What you are asked to do - Your task is to filter the entries and copy every line containing the string "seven".
____________________
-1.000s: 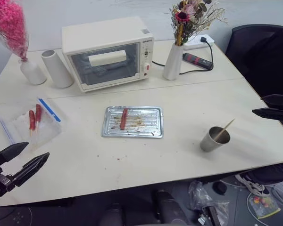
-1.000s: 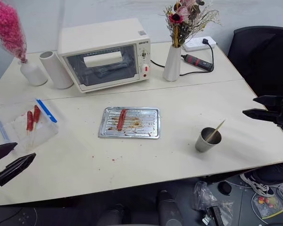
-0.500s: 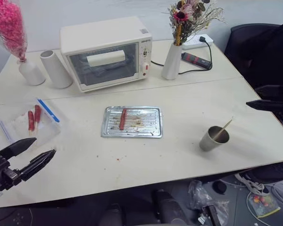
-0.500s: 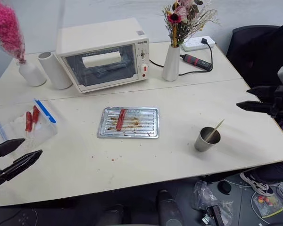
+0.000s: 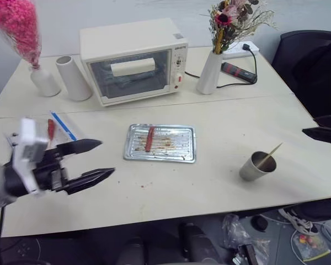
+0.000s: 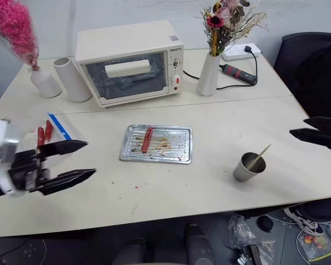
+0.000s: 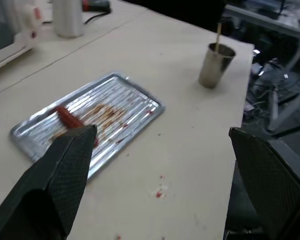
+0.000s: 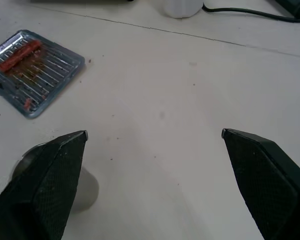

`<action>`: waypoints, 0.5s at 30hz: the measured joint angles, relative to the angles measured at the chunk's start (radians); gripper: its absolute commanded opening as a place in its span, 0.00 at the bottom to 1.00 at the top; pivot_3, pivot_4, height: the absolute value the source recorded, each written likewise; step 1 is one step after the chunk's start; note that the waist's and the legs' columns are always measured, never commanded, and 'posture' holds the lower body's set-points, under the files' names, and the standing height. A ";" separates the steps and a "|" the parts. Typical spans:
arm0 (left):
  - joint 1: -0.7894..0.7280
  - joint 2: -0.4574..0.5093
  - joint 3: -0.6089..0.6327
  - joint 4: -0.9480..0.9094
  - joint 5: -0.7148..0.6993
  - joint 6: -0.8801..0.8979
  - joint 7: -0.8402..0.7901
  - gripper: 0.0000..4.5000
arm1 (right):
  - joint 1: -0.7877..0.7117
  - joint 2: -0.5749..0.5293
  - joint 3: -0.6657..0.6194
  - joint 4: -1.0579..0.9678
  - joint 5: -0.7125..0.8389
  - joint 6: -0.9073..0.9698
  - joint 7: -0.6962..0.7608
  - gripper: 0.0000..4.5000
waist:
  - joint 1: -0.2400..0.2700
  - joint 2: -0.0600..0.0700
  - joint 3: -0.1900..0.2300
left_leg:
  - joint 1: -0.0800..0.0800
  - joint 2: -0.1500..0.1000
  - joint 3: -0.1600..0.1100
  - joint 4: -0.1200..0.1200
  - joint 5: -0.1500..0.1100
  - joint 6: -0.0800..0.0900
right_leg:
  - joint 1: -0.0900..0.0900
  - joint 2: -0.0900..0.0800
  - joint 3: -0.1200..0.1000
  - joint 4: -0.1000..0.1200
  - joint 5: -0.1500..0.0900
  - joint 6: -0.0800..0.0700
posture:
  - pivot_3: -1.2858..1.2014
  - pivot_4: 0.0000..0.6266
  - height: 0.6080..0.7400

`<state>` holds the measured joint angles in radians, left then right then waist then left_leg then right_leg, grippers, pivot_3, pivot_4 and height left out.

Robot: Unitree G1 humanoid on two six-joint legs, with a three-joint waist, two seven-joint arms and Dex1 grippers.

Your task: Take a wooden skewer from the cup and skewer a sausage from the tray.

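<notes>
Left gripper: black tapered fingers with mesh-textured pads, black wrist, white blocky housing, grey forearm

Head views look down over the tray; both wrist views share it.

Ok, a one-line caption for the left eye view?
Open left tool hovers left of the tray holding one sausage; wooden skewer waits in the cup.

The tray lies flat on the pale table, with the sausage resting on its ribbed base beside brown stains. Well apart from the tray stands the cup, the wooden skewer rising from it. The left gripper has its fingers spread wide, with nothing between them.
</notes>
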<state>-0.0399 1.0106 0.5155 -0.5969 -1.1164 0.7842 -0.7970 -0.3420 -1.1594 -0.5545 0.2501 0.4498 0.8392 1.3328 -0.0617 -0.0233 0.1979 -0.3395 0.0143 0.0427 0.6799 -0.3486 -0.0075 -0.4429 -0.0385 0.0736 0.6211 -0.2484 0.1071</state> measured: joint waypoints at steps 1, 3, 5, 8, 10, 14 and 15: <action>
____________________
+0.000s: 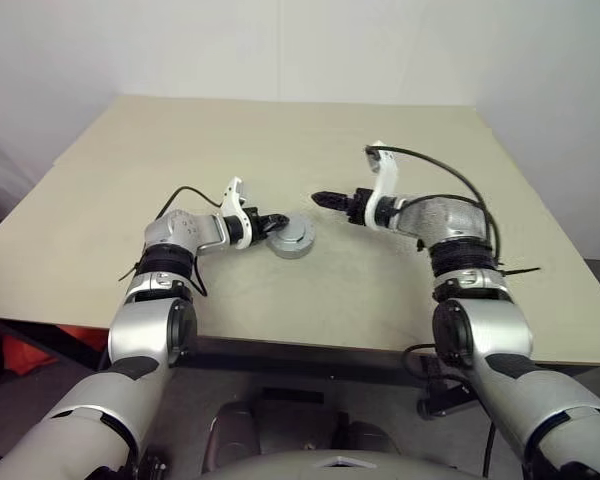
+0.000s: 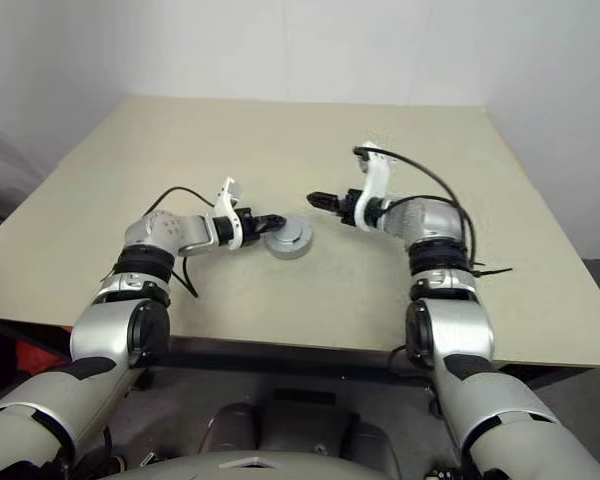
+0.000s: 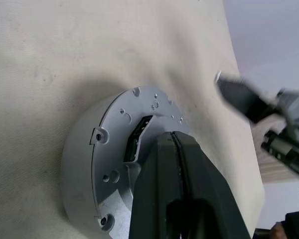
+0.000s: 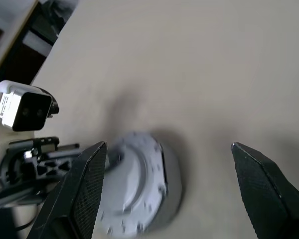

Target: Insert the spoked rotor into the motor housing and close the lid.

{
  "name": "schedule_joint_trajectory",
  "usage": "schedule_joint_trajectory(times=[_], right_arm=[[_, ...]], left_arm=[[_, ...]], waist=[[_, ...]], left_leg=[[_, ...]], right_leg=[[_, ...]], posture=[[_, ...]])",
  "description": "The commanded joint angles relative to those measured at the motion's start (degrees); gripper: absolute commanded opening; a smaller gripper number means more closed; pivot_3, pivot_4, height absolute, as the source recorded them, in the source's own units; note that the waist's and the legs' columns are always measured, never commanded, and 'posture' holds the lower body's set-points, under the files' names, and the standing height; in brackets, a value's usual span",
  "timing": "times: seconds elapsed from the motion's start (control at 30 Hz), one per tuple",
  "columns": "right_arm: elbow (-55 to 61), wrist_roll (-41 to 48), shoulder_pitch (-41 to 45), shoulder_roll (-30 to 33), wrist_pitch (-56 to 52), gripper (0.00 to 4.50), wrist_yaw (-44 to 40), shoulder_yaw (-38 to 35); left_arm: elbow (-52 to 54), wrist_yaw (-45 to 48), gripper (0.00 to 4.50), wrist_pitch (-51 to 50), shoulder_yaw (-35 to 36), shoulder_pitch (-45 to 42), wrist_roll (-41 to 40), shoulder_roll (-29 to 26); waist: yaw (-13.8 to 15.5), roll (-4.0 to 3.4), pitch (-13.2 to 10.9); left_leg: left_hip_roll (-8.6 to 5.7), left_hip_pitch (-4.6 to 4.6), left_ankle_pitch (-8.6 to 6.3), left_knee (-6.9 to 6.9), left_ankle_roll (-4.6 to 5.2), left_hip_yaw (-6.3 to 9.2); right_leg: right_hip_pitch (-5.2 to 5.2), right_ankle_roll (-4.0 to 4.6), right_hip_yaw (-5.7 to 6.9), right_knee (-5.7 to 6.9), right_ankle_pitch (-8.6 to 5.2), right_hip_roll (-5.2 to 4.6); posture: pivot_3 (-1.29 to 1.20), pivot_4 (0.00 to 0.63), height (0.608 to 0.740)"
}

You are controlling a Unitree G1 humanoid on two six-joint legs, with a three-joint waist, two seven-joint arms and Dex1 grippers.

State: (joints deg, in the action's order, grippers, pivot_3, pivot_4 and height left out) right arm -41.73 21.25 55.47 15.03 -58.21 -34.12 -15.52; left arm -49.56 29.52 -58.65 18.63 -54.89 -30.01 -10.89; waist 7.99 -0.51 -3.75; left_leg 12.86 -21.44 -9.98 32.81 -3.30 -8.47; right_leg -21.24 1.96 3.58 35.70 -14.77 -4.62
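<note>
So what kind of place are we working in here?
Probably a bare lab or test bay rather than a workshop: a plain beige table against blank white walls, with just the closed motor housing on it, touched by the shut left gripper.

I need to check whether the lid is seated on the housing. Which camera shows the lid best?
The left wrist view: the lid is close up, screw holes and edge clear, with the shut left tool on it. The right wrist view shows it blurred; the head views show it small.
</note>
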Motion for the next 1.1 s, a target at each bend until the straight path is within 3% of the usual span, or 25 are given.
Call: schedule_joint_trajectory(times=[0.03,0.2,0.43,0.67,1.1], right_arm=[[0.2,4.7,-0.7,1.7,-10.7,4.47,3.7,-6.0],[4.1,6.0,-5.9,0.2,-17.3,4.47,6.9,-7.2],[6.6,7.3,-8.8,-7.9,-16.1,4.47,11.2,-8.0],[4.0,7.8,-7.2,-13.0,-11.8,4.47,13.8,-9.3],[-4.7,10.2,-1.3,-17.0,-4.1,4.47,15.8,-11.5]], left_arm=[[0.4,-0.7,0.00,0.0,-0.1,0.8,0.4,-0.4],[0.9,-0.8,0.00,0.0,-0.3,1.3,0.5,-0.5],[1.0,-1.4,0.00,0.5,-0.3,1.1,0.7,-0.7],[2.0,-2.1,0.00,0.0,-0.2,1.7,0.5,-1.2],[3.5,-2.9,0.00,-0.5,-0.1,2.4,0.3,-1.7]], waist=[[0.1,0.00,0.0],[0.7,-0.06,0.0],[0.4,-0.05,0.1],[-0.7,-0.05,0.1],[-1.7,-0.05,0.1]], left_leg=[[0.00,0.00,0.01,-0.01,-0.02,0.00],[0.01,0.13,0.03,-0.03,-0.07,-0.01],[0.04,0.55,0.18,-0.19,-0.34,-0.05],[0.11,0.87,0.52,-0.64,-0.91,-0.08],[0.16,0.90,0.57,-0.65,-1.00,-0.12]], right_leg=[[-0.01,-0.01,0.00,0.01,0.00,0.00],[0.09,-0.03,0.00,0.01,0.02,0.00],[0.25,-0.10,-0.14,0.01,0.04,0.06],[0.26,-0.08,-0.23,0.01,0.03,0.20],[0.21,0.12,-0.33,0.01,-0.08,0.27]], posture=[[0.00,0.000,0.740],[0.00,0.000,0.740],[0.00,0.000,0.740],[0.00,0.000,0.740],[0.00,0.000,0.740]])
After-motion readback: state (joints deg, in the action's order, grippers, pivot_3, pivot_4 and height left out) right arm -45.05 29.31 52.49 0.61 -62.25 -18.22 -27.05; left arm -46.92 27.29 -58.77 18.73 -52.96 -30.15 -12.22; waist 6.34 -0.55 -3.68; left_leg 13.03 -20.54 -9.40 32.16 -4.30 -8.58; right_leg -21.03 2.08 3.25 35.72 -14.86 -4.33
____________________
Written solution -
Robot: Unitree G1 humanoid on two six-joint legs, with a three-joint waist, two seven-joint arms and Dex1 grippers.
You are controlling a Unitree G1 humanoid on two six-joint legs, with a three-joint waist, two seven-joint arms and Dex1 grippers.

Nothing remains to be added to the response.